- _Work to be completed_:
Set down the data below word for word, and leave the images aside.

(Given information begins)

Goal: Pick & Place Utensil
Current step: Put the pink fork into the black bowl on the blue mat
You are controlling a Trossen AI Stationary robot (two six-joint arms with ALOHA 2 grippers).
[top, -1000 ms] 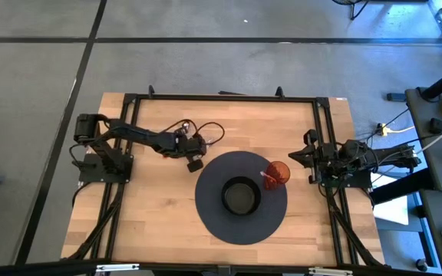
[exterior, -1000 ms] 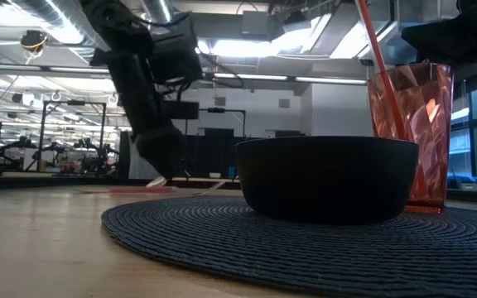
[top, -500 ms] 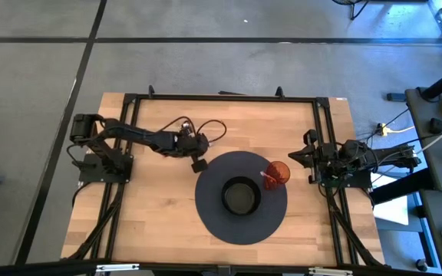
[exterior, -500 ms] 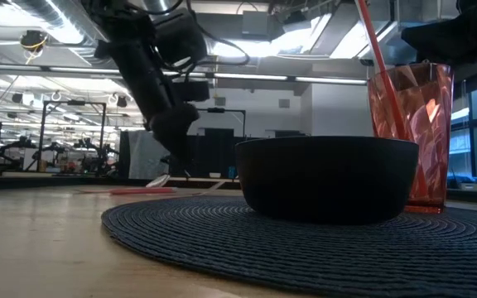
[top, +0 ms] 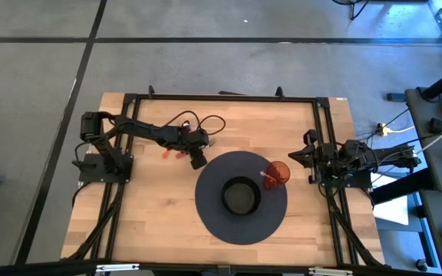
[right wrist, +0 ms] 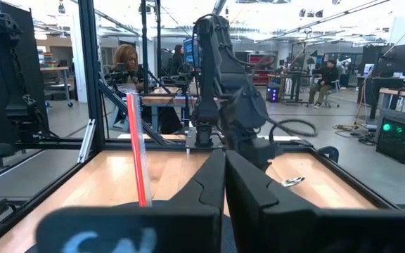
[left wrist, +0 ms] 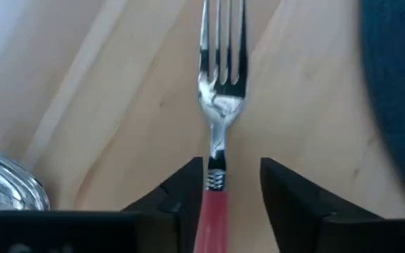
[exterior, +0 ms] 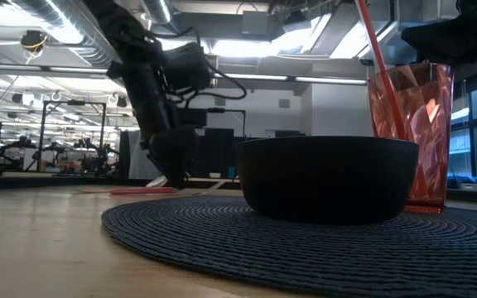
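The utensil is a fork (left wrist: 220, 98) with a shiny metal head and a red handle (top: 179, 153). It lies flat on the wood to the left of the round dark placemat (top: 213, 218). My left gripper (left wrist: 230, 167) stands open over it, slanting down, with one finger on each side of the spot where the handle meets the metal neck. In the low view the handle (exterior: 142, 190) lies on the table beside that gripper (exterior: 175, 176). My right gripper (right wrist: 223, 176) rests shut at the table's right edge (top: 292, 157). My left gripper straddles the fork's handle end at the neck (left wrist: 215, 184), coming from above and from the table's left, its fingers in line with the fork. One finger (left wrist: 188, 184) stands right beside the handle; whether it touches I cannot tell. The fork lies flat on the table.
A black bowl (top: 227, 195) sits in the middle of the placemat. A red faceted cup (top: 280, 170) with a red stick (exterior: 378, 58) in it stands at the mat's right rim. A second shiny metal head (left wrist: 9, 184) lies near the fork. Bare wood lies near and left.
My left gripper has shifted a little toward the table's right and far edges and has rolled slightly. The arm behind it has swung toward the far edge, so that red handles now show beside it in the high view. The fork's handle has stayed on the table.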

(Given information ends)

- _Answer section_:
Goal: Pick & Place Utensil
Current step: Put the pink fork into the black bowl on the blue mat
You are controlling a Trossen AI Stationary robot (two six-joint arms with ALOHA 2 grippers).
[top, -1000 ms] 
[exterior, -1000 ms] 
[top, -500 ms] 
[exterior, -500 ms] 
[top, +0 ms] 
[right wrist, +0 ms] 
[left wrist, +0 ms] 
[exterior, +0 ms] 
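The utensil is a fork (left wrist: 220, 98) with a shiny metal head and a red handle (top: 179, 153). It lies flat on the wood to the left of the round dark placemat (top: 213, 218). My left gripper (left wrist: 230, 167) stands open over it, slanting down, with one finger on each side of the spot where the handle meets the metal neck. In the low view the handle (exterior: 142, 190) lies on the table beside that gripper (exterior: 175, 176). My right gripper (right wrist: 223, 176) rests shut at the table's right edge (top: 292, 157). My left gripper straddles the fork's handle end at the neck (left wrist: 215, 184), coming from above and from the table's left, its fingers in line with the fork. One finger (left wrist: 188, 184) stands right beside the handle; whether it touches I cannot tell. The fork lies flat on the table.
A black bowl (top: 227, 195) sits in the middle of the placemat. A red faceted cup (top: 280, 170) with a red stick (exterior: 378, 58) in it stands at the mat's right rim. A second shiny metal head (left wrist: 9, 184) lies near the fork. Bare wood lies near and left.
My left gripper has shifted a little toward the table's right and far edges and has rolled slightly. The arm behind it has swung toward the far edge, so that red handles now show beside it in the high view. The fork's handle has stayed on the table.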

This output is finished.